**Aim of the task**
Will you return, word for word, only the lines from the top of the data below down to and including the one with "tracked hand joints"?

**Working data**
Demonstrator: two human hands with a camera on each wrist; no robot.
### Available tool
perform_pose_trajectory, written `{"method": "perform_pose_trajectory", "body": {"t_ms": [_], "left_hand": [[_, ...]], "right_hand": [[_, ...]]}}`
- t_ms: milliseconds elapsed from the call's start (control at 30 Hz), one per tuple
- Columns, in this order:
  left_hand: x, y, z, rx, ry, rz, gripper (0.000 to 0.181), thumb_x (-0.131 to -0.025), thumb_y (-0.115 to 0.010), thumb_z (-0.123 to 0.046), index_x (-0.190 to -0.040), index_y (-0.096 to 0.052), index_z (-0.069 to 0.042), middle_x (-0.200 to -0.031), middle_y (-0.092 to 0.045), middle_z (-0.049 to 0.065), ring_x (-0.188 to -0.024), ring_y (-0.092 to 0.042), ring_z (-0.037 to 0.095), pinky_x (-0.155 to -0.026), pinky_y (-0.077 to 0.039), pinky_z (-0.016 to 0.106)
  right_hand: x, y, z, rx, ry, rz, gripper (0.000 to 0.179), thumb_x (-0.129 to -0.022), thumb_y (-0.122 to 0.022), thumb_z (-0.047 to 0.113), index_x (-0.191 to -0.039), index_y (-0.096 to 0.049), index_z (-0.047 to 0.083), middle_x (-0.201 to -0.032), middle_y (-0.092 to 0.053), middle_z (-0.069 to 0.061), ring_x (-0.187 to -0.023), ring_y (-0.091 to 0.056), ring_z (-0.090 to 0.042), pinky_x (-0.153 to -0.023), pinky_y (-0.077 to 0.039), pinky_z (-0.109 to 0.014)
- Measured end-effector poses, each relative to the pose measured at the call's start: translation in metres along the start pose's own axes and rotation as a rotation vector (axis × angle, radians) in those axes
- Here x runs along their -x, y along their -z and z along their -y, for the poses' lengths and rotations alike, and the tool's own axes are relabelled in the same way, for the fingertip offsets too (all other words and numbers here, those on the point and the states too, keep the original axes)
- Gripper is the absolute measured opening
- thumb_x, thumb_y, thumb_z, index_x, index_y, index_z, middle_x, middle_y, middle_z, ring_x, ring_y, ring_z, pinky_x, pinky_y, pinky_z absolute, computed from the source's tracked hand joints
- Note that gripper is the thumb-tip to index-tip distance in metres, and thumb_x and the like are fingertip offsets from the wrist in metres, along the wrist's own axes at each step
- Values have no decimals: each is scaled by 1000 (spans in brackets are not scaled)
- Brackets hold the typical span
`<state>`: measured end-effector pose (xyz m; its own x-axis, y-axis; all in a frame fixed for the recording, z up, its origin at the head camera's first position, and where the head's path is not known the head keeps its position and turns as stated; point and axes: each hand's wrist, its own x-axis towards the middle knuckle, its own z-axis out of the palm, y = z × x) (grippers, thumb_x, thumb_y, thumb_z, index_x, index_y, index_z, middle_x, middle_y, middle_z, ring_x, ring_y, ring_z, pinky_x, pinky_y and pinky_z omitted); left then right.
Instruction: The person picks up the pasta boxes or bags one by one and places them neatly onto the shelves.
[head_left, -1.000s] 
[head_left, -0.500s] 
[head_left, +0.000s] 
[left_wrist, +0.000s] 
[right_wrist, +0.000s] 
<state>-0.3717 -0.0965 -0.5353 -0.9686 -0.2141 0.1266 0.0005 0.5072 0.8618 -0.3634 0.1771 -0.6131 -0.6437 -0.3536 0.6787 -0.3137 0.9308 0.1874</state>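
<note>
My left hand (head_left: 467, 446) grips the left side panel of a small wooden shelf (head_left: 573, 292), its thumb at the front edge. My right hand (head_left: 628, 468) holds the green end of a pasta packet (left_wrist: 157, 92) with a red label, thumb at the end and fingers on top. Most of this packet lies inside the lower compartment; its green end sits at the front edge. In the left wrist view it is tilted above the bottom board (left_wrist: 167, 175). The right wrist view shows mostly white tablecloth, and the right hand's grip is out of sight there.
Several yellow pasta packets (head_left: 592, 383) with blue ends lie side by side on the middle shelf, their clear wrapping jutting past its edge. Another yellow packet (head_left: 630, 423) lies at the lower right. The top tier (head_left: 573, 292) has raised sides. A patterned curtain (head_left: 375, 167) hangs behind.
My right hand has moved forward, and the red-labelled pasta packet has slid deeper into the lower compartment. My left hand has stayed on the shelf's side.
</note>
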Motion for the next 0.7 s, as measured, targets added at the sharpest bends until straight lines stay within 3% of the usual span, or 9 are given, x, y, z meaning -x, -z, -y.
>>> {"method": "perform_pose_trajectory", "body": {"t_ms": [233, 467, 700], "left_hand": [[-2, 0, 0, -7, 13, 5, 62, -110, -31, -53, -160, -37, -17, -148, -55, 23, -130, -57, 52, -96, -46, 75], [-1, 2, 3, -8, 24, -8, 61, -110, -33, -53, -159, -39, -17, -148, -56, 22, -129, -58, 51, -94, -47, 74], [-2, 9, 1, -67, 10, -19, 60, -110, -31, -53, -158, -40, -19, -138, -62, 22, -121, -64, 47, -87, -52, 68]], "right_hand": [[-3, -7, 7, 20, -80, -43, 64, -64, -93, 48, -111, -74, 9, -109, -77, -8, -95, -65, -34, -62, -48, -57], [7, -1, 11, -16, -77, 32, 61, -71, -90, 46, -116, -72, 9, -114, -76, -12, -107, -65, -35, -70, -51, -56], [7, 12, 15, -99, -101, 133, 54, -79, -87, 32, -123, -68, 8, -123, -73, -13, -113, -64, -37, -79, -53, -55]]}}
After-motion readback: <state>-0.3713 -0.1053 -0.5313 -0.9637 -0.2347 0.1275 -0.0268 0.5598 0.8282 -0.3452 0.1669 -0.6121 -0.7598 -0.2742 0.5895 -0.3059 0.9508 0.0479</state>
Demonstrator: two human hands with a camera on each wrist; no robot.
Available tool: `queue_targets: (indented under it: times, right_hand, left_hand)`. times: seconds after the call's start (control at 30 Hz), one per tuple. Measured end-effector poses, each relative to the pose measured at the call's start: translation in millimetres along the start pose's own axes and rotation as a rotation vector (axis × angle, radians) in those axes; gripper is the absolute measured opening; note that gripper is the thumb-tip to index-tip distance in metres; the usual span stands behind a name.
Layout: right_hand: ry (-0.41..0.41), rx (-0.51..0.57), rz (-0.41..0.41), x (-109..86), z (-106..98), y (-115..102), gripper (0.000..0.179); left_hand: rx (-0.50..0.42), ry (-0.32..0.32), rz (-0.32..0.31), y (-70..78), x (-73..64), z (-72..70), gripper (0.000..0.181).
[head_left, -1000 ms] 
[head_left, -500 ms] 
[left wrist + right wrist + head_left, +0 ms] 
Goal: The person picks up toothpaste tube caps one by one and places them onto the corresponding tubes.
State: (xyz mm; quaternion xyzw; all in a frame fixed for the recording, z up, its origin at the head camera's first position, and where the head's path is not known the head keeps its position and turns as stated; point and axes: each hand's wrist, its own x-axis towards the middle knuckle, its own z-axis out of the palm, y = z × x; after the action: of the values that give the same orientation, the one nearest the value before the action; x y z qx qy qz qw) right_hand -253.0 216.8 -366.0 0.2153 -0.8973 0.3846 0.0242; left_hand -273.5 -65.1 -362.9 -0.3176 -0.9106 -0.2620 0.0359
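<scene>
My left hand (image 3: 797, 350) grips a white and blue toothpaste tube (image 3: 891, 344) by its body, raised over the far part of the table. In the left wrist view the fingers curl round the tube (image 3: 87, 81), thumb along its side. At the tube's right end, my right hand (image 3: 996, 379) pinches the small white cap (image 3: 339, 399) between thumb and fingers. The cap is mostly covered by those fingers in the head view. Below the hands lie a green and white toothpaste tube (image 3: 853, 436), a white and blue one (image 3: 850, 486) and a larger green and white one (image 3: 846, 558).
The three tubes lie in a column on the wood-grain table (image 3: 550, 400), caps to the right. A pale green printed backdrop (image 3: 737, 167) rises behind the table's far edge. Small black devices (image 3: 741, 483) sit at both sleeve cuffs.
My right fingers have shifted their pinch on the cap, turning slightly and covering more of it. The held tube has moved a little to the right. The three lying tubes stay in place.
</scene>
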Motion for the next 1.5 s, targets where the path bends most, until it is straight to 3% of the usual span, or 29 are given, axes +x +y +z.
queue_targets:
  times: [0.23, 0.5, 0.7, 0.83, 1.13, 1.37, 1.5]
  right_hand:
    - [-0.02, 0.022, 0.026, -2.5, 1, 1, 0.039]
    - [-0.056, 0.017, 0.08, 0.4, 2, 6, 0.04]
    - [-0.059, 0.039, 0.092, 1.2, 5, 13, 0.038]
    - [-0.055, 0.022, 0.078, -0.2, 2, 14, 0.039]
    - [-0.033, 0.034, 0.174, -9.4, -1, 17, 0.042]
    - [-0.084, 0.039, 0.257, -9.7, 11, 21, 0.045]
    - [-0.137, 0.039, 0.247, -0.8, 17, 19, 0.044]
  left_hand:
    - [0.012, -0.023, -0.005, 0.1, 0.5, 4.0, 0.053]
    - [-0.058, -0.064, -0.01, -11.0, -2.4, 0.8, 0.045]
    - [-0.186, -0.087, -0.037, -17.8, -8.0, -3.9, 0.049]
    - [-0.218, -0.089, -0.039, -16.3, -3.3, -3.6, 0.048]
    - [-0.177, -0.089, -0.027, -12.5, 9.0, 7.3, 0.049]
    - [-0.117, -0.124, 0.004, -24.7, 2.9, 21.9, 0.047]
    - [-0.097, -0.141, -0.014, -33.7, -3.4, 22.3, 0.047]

**Solution**
Demonstrator: two human hands with a camera on each wrist; no robot.
### Available tool
perform_pose_trajectory, written `{"method": "perform_pose_trajectory", "body": {"t_ms": [_], "left_hand": [[_, ...]], "right_hand": [[_, ...]]}}`
- t_ms: milliseconds elapsed from the call's start (control at 30 Hz), one per tuple
- Columns, in this order:
  left_hand: x, y, z, rx, ry, rz, gripper (0.000 to 0.181), thumb_x (-0.131 to -0.025), thumb_y (-0.115 to 0.010), thumb_z (-0.123 to 0.046), index_x (-0.190 to -0.040), index_y (-0.096 to 0.052), index_z (-0.069 to 0.042), middle_x (-0.200 to -0.031), middle_y (-0.092 to 0.045), middle_z (-0.049 to 0.065), ring_x (-0.188 to -0.024), ring_y (-0.092 to 0.042), ring_z (-0.037 to 0.095), pinky_x (-0.155 to -0.026), pinky_y (-0.077 to 0.039), pinky_z (-0.016 to 0.106)
  right_hand: x, y, z, rx, ry, rz, gripper (0.000 to 0.179), thumb_x (-0.129 to -0.022), thumb_y (-0.122 to 0.022), thumb_z (-0.047 to 0.113), index_x (-0.191 to -0.039), index_y (-0.096 to 0.049), index_z (-0.047 to 0.083), middle_x (-0.201 to -0.032), middle_y (-0.092 to 0.053), middle_z (-0.069 to 0.061), ring_x (-0.187 to -0.023), ring_y (-0.091 to 0.056), ring_z (-0.090 to 0.042), pinky_x (-0.153 to -0.023), pinky_y (-0.077 to 0.039), pinky_z (-0.109 to 0.014)
- Measured end-effector poses, each relative to the pose measured at the call's start: translation in metres along the start pose's own axes and rotation as a rotation vector (axis × angle, radians) in those axes
- Here x runs along their -x, y along their -z and z along their -y, for the poses' lengths and rotations alike, and the tool's own axes are relabelled in the same way, for the fingertip offsets too (all other words and numbers here, those on the point and the states too, keep the original axes)
- Gripper is the absolute measured opening
- thumb_x, thumb_y, thumb_z, index_x, index_y, index_z, middle_x, middle_y, middle_z, ring_x, ring_y, ring_z, pinky_x, pinky_y, pinky_z absolute, computed from the source's tracked hand joints

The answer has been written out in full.